Name: _______________________
Stage name: __________________
Agent: _______________________
Attorney: _____________________
Publicist: _____________________
Manicurist/Hair stylist: ___________



Sex: __ male __ female __ both__
formerly male __formerly female __



If female, indicate breast implant size: ____



Will the size of your implants hinder your ability to safely operate


a motor vehicle in any way?
Yes ___ No ___



Occupation:
[ ] Lawyer
[ ] Actor/Waiter
[ ] Filmmaker/Self-employed
[ ] Writer
[ ] Car Dealer
[ ] Panhandler
[ ] Agent
[ ] Hooker/Transvestite
[ ] Other; please explain: ______________



Please indicate how many times you expect to have sex in car: ____
Please indicate how much you plan to spend for this sex.______



Please list:
Brand of cell phone: __________.
(If you don't own a cell phone, please explain.)



Please check hair color:
Females: [ ] Blonde [ ] Platinum Blonde [ ] Ash Blonde
Teenagers: [ ] Purple [ ] Blue [ ] Green
Skinhead Men: Please list shade of hair plugs.

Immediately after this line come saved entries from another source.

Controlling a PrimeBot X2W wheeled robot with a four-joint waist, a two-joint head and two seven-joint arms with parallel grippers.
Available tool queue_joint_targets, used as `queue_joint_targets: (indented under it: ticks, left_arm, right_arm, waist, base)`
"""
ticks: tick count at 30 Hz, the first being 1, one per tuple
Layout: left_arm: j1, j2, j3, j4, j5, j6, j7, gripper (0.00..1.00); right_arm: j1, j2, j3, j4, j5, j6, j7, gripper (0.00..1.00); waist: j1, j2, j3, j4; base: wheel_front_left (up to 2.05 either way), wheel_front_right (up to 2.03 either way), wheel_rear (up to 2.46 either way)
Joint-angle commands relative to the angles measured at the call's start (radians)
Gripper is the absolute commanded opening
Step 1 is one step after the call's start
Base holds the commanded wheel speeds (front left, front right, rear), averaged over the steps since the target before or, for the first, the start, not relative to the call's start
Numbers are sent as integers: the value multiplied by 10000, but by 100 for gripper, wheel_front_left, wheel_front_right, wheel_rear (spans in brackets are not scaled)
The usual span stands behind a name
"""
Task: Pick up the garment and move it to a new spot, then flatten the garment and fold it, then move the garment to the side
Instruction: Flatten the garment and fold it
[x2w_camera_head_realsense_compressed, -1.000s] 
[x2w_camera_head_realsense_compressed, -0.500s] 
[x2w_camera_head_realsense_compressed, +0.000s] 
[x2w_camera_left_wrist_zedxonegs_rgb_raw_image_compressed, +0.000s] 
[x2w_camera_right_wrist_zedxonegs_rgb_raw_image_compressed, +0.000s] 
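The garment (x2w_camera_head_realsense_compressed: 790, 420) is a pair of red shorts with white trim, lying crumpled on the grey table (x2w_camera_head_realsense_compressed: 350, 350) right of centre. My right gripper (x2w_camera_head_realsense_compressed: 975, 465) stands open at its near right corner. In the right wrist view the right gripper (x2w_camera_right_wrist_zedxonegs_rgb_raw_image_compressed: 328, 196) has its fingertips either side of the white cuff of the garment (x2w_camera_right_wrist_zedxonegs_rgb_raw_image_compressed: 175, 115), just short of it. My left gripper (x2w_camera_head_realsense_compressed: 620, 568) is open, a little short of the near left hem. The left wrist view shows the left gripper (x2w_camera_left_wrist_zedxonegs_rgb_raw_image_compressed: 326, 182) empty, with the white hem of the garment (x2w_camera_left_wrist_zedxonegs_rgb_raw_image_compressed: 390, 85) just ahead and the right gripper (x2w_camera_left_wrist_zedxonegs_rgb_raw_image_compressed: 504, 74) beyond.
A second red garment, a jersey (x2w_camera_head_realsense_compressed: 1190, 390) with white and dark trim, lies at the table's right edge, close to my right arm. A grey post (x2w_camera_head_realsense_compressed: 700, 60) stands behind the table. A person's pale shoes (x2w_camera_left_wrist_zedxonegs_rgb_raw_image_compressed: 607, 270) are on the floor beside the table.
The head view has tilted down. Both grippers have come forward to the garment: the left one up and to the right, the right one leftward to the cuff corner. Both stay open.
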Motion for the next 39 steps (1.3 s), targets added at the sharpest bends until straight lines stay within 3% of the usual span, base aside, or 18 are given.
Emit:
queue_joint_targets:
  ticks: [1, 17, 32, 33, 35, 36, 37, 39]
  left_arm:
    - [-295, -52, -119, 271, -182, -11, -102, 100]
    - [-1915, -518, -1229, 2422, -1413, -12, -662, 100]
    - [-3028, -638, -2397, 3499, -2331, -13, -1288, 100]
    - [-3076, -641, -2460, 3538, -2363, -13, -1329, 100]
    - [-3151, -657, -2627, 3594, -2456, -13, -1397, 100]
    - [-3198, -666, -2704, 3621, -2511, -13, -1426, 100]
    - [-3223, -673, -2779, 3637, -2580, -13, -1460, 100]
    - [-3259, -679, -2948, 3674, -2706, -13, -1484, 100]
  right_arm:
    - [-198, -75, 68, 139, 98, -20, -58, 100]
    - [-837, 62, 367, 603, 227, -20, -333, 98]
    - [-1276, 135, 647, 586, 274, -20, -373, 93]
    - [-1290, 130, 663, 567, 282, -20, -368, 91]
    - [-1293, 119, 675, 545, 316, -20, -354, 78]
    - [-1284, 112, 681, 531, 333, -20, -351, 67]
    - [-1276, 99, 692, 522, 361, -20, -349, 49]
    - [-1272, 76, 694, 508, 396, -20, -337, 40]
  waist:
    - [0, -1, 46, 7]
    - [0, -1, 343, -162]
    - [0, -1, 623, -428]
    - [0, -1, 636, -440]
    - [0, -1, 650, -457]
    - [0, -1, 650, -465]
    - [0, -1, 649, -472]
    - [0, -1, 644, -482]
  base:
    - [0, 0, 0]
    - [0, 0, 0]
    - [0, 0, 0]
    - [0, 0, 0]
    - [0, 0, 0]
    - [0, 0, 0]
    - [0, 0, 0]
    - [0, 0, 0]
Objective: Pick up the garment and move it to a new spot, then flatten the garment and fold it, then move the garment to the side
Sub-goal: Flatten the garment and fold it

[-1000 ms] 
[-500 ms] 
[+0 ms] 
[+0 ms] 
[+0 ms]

Please check activities you perform while driving:
(Check all that apply)
[ ] Eating a wrap
[ ] Applying make-up
[ ] Talking on the phone
[ ] Slapping kids in the back seat
[ ] Having sex
[ ] Applying cellulite treatment to thighs
[ ] Tanning
[ ] Snorting cocaine
[ ] Watching TV
[ ] Reading Variety
[ ] Surfing the Net via your laptop



Please indicate how many times:
a) you expect to shoot at other drivers ____
b) how many times you expect to be shot at while driving ____



If you are the victim of a car-jacking, you should immediately:
a) Call the police to report the crime;
b) Call Channel 4 News to report the crime, then watch your car on
the news on a high-speed chase;
c) Call your attorney and discuss lawsuit against cellular phone
company for 911 call not going through;
d) Call your therapist;
e) None of the above (South Central residents only).



Please indicate if you drive a:
a) Beamer,
b) Lexus,
c) Mercedes,
d) Toyota,
If your answer is D, please add six to eight weeks to normal
delivery time for your driver's license.



In the event of an earthquake, should you:
a) stop your car,
b) keep driving and hope for the best,
c) immediately use your cell phone to call all loved ones, or
d) pull out your video camera and obtain footage for Channel 4.



In the instance of rain, you should:
a) never drive over 5 MPH,
b) drive twice as fast as usual, or
c) you're not sure what "rain" is.



Please indicate number of therapy sessions per week: ____.



Are you presently taking any of the following medications?
a) Prozac;
b) Zovirax;
c) Lithium;
d) Zantax;
e) Viagra.
If none, please explain: __________________.



Length of daily commute:
a) 1 hour;
b) 2 hours;
c) 3 hours;
d) 4 hours or more.



When stopped by police, should you:
a) pull over and have your driver's license and insurance ready,
b) try to outrun them by driving the wrong way on the 405,
c) have your video camera ready and provoke them to attack, thus
ensuring yourself of a hefty lawsuit?
d) reload before coming to a complete stop.